Relief under Rule 60(b)(1) is only appropriate upon a finding of extraordinary circumstances and is not easily demonstrated. Thompson v. E.I. DuPont de Nemours Co., 75 F.3d 530, 534 (4th Cir. 1996) (no excusable neglect where the neglect at issue was "nothing more than inexcusable run-of-the-mill inattentiveness by counsel); see also Compton v. Alton S.S. Co., 608 F.2d 96, 102 (4th Cir. 1979); In re Design Classics, Inc., 788 F.2d 1384 (8th Cir. 1986). The party seeking relief based upon Rule 60(b)(1) bears the burden of proving excusable neglect by a preponderance of the evidence. See In re Bulic, 997 F.2d 299, 302 (7th Cir. 1993); In re Houbigant, Inc., 188 B.R. 347, 354 (Bankr. S.D.N.Y. 1995).

Here, CIT Group failed to timely object to the Withdrawal Motion or appear at the hearing, despite notice. CIT Group contends that since neither the caption of the Withdrawal Motion nor the notices of hearing thereon mentioned that the Withdrawal Motion sought to avoid all prepetition and postpetition liens in the refund of the retainer, CIT Group assumed that it had no interest in the subject of the Withdrawal Motion. CIT Group further contends that no party in interest will be prejudiced by the reconsideration of the Withdrawal Motion because this motion was filed just one month subsequent to the entry of the order granting the Withdrawal Motion, and because CIT Group's objection could be heard in conjunction with CIT Group's timely objection to a similar withdrawal motion filed by the Debtors' co-counsel.

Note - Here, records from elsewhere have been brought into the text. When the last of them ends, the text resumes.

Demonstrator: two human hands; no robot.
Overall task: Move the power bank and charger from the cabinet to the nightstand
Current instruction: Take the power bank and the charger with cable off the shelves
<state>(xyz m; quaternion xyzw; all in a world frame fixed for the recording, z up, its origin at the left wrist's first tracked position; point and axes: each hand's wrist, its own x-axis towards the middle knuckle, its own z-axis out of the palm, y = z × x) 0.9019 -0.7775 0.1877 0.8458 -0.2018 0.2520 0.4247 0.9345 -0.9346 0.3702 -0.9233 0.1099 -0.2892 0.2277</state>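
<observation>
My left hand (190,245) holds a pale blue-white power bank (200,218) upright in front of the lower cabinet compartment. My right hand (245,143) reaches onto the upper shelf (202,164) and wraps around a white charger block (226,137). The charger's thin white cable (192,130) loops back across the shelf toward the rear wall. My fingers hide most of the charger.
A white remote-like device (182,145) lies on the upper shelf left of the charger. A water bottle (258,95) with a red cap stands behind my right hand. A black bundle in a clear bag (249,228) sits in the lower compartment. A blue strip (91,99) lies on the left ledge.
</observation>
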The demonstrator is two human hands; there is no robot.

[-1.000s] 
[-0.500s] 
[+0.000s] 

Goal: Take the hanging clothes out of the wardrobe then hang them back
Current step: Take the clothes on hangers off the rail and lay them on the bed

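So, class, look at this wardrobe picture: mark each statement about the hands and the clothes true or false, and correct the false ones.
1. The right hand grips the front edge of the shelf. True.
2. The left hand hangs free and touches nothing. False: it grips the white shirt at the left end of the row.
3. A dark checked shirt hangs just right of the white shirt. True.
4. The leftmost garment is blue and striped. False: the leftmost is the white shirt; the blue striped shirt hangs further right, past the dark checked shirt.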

In examining the circumstances surrounding this motion, the court finds that CIT Group's failure to respond to the motion or appear at the hearing on the Withdrawal Motion, despite having been served with both the motion and the notices of hearing, was the result of neglect; however, the court concludes that the factual circumstances surrounding this motion do not constitute excusable neglect.

The Fourth Circuit has indicated that the "most important of the factors identified in Pioneer for determining whether "neglect" is "excusable" is the reason for the failure." Thompson v. E.I. DuPont de Nemours Co., 75 F.3d at 534 (emphasis added). In determining whether a party's neglect of deadline to object was excusable, the court is required to take into account all relevant circumstances surrounding party's omission. In re Ceresota Mill Limited Partnership, 211 B.R. 315 (8th Cir. BAP 1997) (circumstances considered by the court included the fact that the movant's attorney had been involved in the case throughout its history and had never raised the issue). In this case, the reason for CIT Group's failure to make a timely objection or attend the hearing was entirely within the reasonable control of the movant. Counsel for CIT Group has been present at nearly every hearing, and consistently provided exceedingly detailed comments to the proceedings and updates on the status of CIT Group's role in the case. The existence, size and possible use of excess prepetition retainer funds has been discussed at multiple hearings, providing ample opportunity for CIT Group to note its belief that it had a lien on those funds. In fact, the record clearly reflects that a substantial portion of the retainer funds have already been disbursed to pay for the Trustee's bond and to provide additional cash liquidity for the Trustee, yet at no point prior to the present motion did CIT Group comment on the use of those funds or a possible lien.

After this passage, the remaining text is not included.